# Exercise prompt
If a line in the entries includes "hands", show that line.

(Records excerpted from a collection)
BEGIN
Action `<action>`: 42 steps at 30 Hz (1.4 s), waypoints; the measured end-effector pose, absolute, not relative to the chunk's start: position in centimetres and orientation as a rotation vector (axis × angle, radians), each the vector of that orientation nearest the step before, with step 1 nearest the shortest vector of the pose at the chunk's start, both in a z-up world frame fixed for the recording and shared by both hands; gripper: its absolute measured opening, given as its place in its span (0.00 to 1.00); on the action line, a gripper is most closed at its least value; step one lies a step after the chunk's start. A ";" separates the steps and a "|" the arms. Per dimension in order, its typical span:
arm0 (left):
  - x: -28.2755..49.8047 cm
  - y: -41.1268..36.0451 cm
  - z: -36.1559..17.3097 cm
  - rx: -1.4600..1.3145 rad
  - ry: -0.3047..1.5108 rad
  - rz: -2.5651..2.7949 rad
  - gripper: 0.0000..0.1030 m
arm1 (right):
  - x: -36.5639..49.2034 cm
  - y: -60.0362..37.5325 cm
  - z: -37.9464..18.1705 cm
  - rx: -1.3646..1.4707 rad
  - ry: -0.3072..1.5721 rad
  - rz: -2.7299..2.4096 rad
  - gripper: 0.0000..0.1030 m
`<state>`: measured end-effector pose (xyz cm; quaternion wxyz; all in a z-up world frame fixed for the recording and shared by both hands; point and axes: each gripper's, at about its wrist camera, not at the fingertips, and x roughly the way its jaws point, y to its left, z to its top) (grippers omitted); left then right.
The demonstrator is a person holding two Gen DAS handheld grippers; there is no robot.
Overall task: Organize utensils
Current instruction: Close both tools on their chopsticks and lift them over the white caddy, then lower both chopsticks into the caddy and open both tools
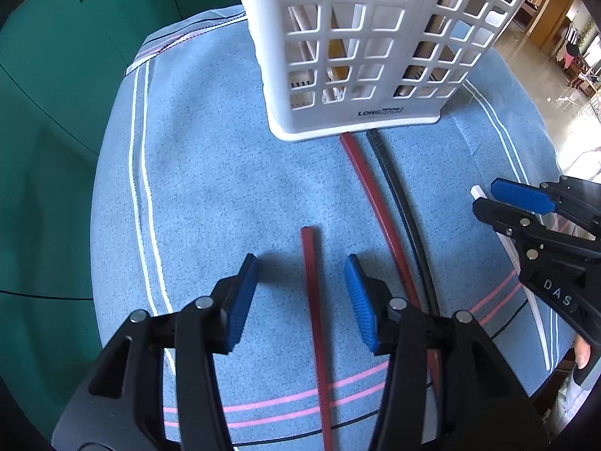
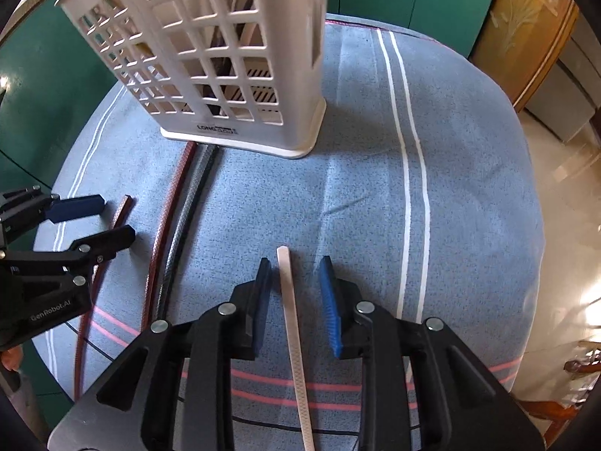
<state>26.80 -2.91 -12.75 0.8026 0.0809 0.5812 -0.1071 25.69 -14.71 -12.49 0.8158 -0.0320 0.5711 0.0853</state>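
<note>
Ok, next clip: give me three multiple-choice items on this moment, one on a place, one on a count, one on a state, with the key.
1. Where do the far ends of the long red chopstick and the black chopstick lie?
A. At the foot of the white basket
B. Inside the basket
C. Off the cloth's edge

2. How many chopsticks lie on the blue cloth?
A. Two
B. Four
C. Six

3. How does the white chopstick stand to the right claw?
A. Clamped and lifted
B. Flat on the cloth between open pads, untouched
C. Outside the claw

Key: 1 A, both ends meet the basket's base. 2 B, two red, one black, one white. 3 B, gaps show on both sides of the stick; likewise the short red chopstick lies free in the left claw.
</note>
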 end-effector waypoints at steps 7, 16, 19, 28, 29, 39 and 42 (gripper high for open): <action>26.2 -2.6 -12.4 0.133 1.222 -0.227 0.06 | 24.4 -13.8 -12.5 -0.073 1.202 0.196 0.06; 22.1 -0.4 -4.5 0.052 0.997 -0.234 0.06 | 20.1 -16.0 -5.2 0.010 1.024 0.224 0.06; 20.4 0.5 -0.9 0.034 0.894 -0.230 0.06 | 17.9 -17.0 -1.4 0.029 0.928 0.240 0.06; 15.3 1.7 8.0 -0.007 0.581 -0.244 0.06 | 13.8 -19.3 6.9 0.065 0.700 0.274 0.06; 14.9 1.7 8.9 -0.006 0.545 -0.251 0.06 | 13.7 -19.3 7.6 0.067 0.672 0.280 0.06; 15.4 0.6 18.5 -0.032 0.289 -0.268 0.06 | 15.2 -19.6 17.5 0.109 0.390 0.282 0.07; 17.2 -0.2 20.8 -0.014 0.224 -0.192 0.06 | 16.7 -19.3 20.1 0.110 0.319 0.241 0.06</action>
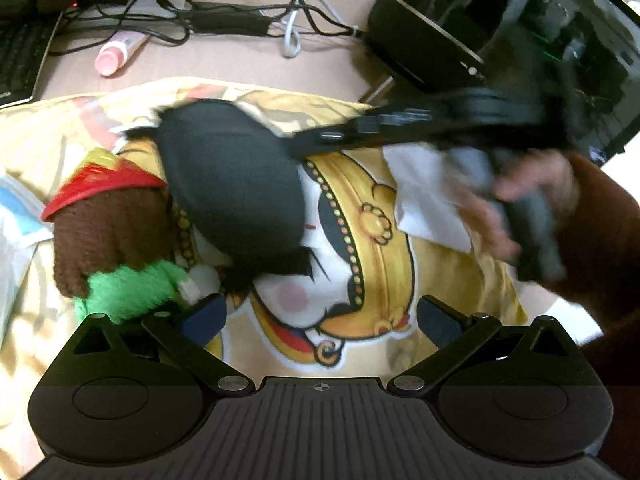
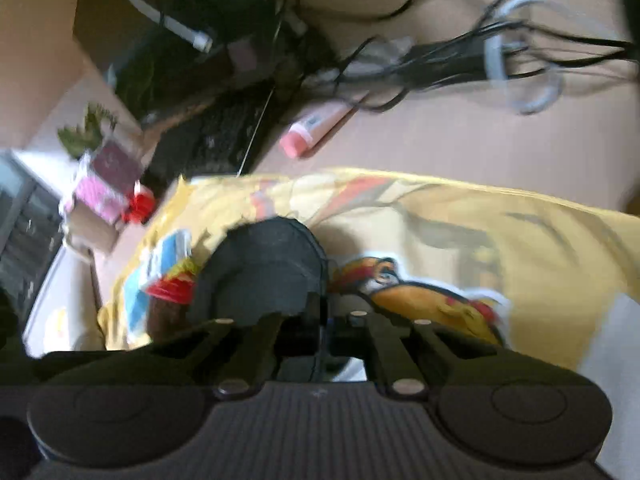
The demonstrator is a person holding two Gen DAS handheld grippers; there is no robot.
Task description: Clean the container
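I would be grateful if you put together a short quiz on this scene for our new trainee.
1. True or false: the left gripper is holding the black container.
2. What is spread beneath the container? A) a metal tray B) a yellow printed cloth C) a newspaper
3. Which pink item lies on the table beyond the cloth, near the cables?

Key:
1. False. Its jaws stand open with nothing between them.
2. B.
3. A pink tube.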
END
# Finished task
Action `<action>`: 42 steps at 30 Hz (1.4 s), waypoints; the measured end-effector pose, absolute, not relative to the chunk's start: position in centimetres and orientation as a rotation vector (axis × angle, radians), each the vector of that orientation nearest the step before, with step 1 nearest the shortest vector of the pose at the chunk's start, both in a z-up world frame fixed for the recording and shared by both hands; gripper: its absolute measured opening, given as its place in its span (0.00 to 1.00); on the action line, a gripper is most closed at its least value; step one lies a step after the chunk's start. A ";" separates the steps and a "|" the arms. Per dimension in order, its typical span:
`<state>`: measured end-effector pose (xyz cm; quaternion wxyz; all in a z-up world frame fixed for the recording and shared by both hands; point and axes: each gripper's, at about its wrist camera, not at the fingertips, and x roughly the way its jaws point, y to its left, z to its top) (grippers omitted); left then right.

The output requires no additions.